The article states it best: "TPACK says that you have to know three things to use technology well. You first have to know the content. It's going to be hard to teach calculus if you don't know calculus yourself. You also need to know the pedagogy associated with that content-- the instructional strategies that will be effective. Finally, you need to know the innovation or technology that you're going to then use."

What I like about this explanation is how it points to the inherent simplicity coupled with the awesome power that comes with being an educational professional. Statements like this quickly quiet those who say anyone can teach or teaching is for those who "can't."  There isn't anything quite the same as an educator who is intentional and committed and passionate and knowledgeable about their content and pedagogy.  When the content and pedagogy is supported by technology, they become unstoppable in the classroom, bringing student learning to greater heights. 

Thursday, January 7, 2010

Diversity and Technology

When I was a classroom teacher, I spent time in professional development sessions about multiple intelligences and differentiation, and I knew what it meant to do that for non-technology activities.  Interestingly, I haven't really thought about varying technology activities to serve a variety of students, but after reading this and this, I see that there is a much broader view of technology integration in terms of providing all students with options that fit their learning styles, working strategies, and strengths and weaknesses.

I think we (I am definitely included in this club) get caught up in the excitement of using technology and trying something new in our classrooms, and we forget that all of our students come to us with a diverse set of needs that do not end when a computer is introduced.  A visual learner will be a visual learner in any situation whether there is a computer in front of them or not.  And what is even more important is that technology can provide a learner with an experience, personalized to their needs, to a much higher level than without.  It is important for us to tap into this in the classroom.

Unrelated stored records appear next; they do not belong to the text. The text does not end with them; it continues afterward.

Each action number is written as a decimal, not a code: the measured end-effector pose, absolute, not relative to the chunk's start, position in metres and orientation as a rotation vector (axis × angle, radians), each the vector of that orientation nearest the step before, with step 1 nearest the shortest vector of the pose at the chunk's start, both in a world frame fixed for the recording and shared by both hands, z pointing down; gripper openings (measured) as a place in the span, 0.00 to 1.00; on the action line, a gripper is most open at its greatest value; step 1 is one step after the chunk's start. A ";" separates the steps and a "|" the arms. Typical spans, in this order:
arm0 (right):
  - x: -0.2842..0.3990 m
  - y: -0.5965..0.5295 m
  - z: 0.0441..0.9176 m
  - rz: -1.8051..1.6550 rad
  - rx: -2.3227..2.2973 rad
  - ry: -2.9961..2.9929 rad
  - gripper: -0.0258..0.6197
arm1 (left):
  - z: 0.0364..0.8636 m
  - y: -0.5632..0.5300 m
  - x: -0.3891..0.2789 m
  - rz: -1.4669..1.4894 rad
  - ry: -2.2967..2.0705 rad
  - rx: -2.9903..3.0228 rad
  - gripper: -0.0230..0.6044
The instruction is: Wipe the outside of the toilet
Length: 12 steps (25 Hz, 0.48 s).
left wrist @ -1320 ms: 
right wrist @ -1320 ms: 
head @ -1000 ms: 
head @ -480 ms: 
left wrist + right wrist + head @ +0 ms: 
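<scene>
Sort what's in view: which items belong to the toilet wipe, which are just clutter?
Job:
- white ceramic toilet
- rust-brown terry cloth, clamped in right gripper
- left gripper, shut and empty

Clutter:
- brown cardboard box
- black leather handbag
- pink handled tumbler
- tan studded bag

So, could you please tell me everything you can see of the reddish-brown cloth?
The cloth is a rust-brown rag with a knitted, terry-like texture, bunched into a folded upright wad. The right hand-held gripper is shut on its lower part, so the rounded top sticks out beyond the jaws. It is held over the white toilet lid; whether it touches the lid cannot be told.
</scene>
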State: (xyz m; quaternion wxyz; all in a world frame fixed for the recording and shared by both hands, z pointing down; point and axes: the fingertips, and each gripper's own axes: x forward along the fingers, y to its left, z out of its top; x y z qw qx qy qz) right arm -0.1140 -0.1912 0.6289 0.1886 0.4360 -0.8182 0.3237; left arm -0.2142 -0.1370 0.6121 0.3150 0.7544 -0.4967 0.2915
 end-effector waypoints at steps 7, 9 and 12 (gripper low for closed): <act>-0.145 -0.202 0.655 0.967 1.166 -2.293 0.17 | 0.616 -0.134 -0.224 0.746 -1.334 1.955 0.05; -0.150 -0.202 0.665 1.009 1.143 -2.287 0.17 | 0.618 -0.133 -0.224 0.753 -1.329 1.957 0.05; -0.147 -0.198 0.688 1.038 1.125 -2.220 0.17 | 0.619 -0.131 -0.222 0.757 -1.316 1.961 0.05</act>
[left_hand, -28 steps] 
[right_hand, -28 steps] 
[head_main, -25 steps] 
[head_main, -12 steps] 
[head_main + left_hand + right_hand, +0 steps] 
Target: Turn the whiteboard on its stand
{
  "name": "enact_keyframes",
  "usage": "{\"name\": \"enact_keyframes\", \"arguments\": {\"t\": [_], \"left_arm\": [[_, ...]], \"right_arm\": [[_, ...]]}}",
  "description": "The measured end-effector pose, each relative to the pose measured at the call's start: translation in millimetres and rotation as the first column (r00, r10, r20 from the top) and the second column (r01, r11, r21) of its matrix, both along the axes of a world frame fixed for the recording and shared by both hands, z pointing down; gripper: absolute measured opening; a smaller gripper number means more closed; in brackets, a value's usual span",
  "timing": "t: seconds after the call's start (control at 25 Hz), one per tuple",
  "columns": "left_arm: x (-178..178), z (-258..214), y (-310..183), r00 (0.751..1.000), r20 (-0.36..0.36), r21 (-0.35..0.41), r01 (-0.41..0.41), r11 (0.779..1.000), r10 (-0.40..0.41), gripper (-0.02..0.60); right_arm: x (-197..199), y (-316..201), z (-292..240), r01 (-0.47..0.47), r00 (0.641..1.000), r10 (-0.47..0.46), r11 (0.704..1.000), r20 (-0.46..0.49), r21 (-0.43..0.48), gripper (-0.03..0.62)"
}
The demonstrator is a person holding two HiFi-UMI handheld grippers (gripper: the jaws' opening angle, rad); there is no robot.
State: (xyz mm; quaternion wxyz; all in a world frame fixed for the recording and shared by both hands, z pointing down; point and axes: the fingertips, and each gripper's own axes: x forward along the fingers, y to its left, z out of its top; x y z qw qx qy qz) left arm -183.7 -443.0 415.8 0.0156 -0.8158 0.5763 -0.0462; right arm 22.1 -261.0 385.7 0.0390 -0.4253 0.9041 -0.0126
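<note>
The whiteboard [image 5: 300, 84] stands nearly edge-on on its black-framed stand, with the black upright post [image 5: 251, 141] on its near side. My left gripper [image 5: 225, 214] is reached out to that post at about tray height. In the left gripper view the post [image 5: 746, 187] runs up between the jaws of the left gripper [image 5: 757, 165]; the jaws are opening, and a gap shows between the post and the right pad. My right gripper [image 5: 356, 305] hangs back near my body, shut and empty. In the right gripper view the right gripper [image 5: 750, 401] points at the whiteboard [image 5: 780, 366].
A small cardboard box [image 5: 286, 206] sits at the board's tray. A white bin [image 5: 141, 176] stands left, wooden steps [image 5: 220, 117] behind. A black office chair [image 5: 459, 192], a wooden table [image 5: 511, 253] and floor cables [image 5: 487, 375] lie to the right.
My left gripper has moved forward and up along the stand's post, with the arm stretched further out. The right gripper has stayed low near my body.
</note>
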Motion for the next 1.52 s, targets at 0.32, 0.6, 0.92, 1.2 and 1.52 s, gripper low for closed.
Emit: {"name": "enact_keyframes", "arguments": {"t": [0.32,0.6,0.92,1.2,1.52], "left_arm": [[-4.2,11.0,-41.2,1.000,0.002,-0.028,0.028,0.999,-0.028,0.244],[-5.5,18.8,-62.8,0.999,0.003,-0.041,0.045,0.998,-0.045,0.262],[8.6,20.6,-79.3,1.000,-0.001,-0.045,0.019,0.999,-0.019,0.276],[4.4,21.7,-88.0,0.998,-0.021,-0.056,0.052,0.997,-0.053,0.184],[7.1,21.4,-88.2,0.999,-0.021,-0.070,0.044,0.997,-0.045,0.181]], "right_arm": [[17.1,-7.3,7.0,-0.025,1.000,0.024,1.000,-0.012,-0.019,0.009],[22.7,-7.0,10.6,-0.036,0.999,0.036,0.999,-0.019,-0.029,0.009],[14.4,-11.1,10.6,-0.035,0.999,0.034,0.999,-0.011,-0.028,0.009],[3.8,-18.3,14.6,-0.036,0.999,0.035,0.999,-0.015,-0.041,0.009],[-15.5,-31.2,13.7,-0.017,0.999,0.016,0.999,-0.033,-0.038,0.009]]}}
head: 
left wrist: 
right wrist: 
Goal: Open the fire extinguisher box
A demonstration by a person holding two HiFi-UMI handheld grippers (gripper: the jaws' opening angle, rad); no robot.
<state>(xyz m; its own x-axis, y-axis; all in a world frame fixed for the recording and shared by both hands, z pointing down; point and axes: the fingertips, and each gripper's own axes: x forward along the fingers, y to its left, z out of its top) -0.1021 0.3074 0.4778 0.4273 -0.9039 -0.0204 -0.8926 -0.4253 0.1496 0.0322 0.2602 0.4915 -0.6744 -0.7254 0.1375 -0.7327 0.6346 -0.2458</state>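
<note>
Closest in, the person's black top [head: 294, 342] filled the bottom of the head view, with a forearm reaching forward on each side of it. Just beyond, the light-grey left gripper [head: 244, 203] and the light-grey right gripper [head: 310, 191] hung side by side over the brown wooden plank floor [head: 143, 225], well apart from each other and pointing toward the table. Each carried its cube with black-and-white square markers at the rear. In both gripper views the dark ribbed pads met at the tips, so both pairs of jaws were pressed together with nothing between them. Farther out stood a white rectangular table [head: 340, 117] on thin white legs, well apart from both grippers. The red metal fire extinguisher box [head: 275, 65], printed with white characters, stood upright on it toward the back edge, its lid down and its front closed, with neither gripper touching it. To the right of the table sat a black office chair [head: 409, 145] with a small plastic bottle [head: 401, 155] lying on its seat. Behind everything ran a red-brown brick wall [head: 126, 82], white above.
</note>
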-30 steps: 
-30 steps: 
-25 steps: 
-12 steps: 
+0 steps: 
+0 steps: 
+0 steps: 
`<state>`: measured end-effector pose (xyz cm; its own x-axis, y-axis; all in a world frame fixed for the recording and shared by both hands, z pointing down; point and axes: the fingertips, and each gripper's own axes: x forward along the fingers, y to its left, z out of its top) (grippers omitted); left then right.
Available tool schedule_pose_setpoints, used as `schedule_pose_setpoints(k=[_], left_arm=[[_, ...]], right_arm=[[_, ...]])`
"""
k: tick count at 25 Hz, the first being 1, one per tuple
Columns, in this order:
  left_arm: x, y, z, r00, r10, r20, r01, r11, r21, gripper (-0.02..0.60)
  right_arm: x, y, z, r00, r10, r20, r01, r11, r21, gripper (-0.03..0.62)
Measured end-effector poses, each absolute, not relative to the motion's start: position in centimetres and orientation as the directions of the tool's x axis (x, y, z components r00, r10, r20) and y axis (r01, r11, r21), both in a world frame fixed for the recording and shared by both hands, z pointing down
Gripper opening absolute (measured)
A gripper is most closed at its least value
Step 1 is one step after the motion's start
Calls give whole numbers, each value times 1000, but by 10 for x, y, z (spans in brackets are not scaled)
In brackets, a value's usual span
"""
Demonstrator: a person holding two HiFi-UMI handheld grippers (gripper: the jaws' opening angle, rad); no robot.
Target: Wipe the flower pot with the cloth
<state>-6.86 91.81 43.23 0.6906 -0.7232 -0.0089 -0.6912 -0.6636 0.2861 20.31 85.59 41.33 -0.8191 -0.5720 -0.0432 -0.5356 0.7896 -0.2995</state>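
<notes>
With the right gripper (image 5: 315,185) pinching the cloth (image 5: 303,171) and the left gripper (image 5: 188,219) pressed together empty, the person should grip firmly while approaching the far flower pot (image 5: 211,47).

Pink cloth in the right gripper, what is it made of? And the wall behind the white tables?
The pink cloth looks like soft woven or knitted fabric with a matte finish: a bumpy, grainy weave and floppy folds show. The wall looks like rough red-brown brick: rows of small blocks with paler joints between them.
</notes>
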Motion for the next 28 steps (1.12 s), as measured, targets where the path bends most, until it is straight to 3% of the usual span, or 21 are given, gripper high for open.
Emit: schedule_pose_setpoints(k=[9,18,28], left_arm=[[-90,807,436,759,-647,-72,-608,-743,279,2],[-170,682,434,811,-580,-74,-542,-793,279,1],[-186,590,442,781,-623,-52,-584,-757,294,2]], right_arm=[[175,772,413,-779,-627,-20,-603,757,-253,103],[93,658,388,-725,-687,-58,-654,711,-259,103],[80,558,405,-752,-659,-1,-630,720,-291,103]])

Eduscapes has a great Technology and Multiple Intelligences page that is full of links to a variety of resources.  A great place to start is about half way down the page where the nine different intelligences are listed.  The link for each intelligence contains a list of different technology tools and resources that target the intelligence.  For examples of specific lesson ideas that target each intelligence, take a look at this page to get ideas.

Not every lesson or project can target all student diversities each time, but having an awareness of how technology can be used in ways to help students learn better, only benefits the students as a whole.

ISTE NETS-T Certification

I started working on my NETS-T Certification in October-- that may explain the frenzied look in my eyes most days.  But so far, I feel that I have learned more about effective technology integration than I did in all of my master's degree coursework.  I know that from the sweat and tears (and there have already been tears), I will come out on the other side, a better teacher.

I am going to be putting some reflective posts up as part of the class.  I first thought it would be best to do that in a separate space, but I think it would serve a better purpose to keep those posts here.